Action item -> Leave out any pictures and transcribe all other data below exactly.

Raw data ->
Start of Block

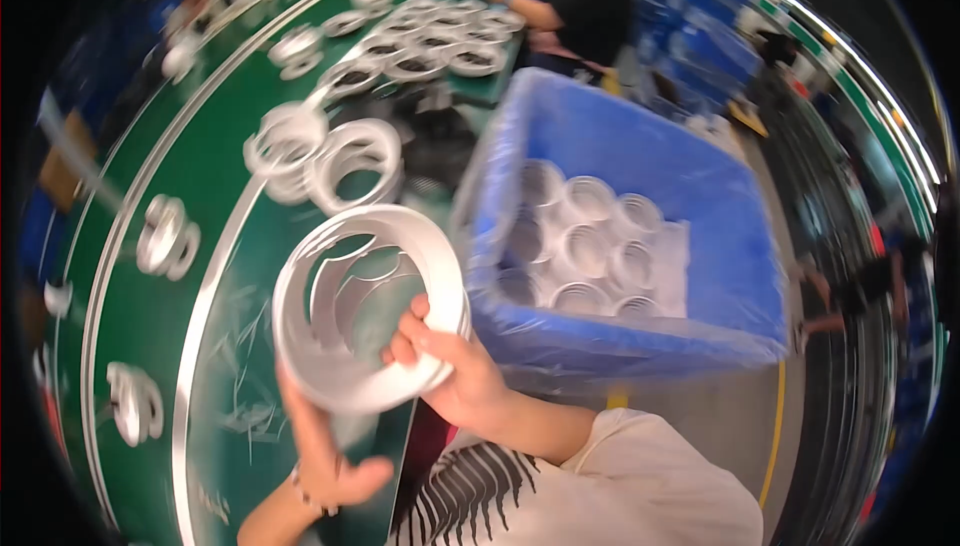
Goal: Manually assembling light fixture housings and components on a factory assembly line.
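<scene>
A wide white ring (452, 256) is held up in front of me, tilted so that its opening faces me. More edges show along its side, so it may be a few rings stacked; I cannot tell. My right hand (462, 376) grips its lower right wall, with the fingers curled over the rim into the opening. At the lower left of the ring, my left hand (330, 461) is open, thumb spread out. Its stretched fingers rise against the ring's outer side, their tips partly hidden. Just beyond stand more white rings (385, 136) in small stacks.
A blue bin (640, 336) lined with clear plastic stands at my right, with several white rings inside. Rows of white parts (430, 46) cover the far end of the green table (235, 346). Loose white parts (165, 236) lie along the left. A person in black (590, 6) works beyond.
</scene>
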Demonstrator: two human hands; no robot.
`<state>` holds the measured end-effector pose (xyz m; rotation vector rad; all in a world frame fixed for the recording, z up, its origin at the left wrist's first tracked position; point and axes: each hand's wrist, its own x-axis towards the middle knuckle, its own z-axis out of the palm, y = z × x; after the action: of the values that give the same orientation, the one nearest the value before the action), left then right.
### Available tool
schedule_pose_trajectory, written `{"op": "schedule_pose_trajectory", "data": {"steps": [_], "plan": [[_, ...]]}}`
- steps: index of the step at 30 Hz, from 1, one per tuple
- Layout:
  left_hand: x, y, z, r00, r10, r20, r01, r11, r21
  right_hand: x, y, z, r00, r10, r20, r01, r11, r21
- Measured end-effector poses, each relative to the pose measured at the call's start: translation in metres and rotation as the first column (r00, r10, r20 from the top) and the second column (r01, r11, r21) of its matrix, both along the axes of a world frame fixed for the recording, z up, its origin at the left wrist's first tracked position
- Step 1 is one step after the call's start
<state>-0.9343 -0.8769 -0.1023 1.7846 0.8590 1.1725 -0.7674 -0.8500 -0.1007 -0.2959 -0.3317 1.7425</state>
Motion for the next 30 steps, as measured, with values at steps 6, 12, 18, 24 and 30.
{"op": "schedule_pose_trajectory", "data": {"steps": [6,12,18,24,30], "plan": [[0.010,0.015,-0.030,0.967,0.178,0.182,-0.079,0.891,-0.448,-0.023,0.006,-0.077,0.995,-0.026,0.100,0.048,0.973,-0.225],[0.046,0.062,-0.068,0.967,0.216,0.133,-0.167,0.937,-0.307,0.003,0.027,-0.093,0.986,0.003,0.164,0.051,0.946,-0.320],[0.074,0.101,-0.077,0.910,0.350,0.220,-0.176,0.809,-0.561,0.021,0.019,-0.070,0.950,0.227,0.214,-0.184,0.962,-0.200],[0.100,0.124,-0.096,0.845,0.524,0.105,-0.503,0.847,-0.175,0.022,-0.034,-0.038,0.875,0.254,0.412,-0.275,0.961,-0.010],[0.121,0.160,-0.119,0.792,0.605,0.081,-0.593,0.794,-0.133,0.071,-0.074,0.006,0.523,0.234,0.820,-0.428,0.904,0.015]]}}
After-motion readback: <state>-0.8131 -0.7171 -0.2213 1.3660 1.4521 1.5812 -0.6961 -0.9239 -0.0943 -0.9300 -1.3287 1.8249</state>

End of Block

Task result ->
Goal: Manually assembling light fixture housings and components on a factory assembly line.
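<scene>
A wide white ring (452, 256) is held up in front of me, tilted so that its opening faces me. More edges show along its side, so it may be a few rings stacked; I cannot tell. My right hand (462, 376) grips its lower right wall, with the fingers curled over the rim into the opening. At the lower left of the ring, my left hand (330, 461) is open, thumb spread out. Its stretched fingers rise against the ring's outer side, their tips partly hidden. Just beyond stand more white rings (385, 136) in small stacks.
A blue bin (640, 336) lined with clear plastic stands at my right, with several white rings inside. Rows of white parts (430, 46) cover the far end of the green table (235, 346). Loose white parts (165, 236) lie along the left. A person in black (590, 6) works beyond.
</scene>
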Demonstrator: two human hands; no robot.
`<state>` holds the measured end-effector pose (xyz m; rotation vector rad; all in a world frame fixed for the recording, z up, its origin at the left wrist's first tracked position; point and axes: each hand's wrist, its own x-axis towards the middle knuckle, its own z-axis out of the palm, y = z × x; after the action: of the values that give the same orientation, the one nearest the value before the action), left then right.
### Available tool
schedule_pose_trajectory, written `{"op": "schedule_pose_trajectory", "data": {"steps": [_], "plan": [[_, ...]]}}`
- steps: index of the step at 30 Hz, from 1, one per tuple
- Layout:
  left_hand: x, y, z, r00, r10, r20, r01, r11, r21
  right_hand: x, y, z, r00, r10, r20, r01, r11, r21
- Measured end-effector poses, each relative to the pose measured at the call's start: translation in metres and rotation as the first column (r00, r10, r20 from the top) and the second column (r01, r11, r21) of its matrix, both along the axes of a world frame fixed for the recording, z up, its origin at the left wrist's first tracked position
- Step 1 is one step after the call's start
<state>-0.9343 -0.8769 -0.1023 1.7846 0.8590 1.1725 -0.7674 -0.8500 -0.1007 -0.2959 -0.3317 1.7425</state>
Motion for the next 30 steps, as measured, with values at steps 6, 12, 18, 24 and 30.
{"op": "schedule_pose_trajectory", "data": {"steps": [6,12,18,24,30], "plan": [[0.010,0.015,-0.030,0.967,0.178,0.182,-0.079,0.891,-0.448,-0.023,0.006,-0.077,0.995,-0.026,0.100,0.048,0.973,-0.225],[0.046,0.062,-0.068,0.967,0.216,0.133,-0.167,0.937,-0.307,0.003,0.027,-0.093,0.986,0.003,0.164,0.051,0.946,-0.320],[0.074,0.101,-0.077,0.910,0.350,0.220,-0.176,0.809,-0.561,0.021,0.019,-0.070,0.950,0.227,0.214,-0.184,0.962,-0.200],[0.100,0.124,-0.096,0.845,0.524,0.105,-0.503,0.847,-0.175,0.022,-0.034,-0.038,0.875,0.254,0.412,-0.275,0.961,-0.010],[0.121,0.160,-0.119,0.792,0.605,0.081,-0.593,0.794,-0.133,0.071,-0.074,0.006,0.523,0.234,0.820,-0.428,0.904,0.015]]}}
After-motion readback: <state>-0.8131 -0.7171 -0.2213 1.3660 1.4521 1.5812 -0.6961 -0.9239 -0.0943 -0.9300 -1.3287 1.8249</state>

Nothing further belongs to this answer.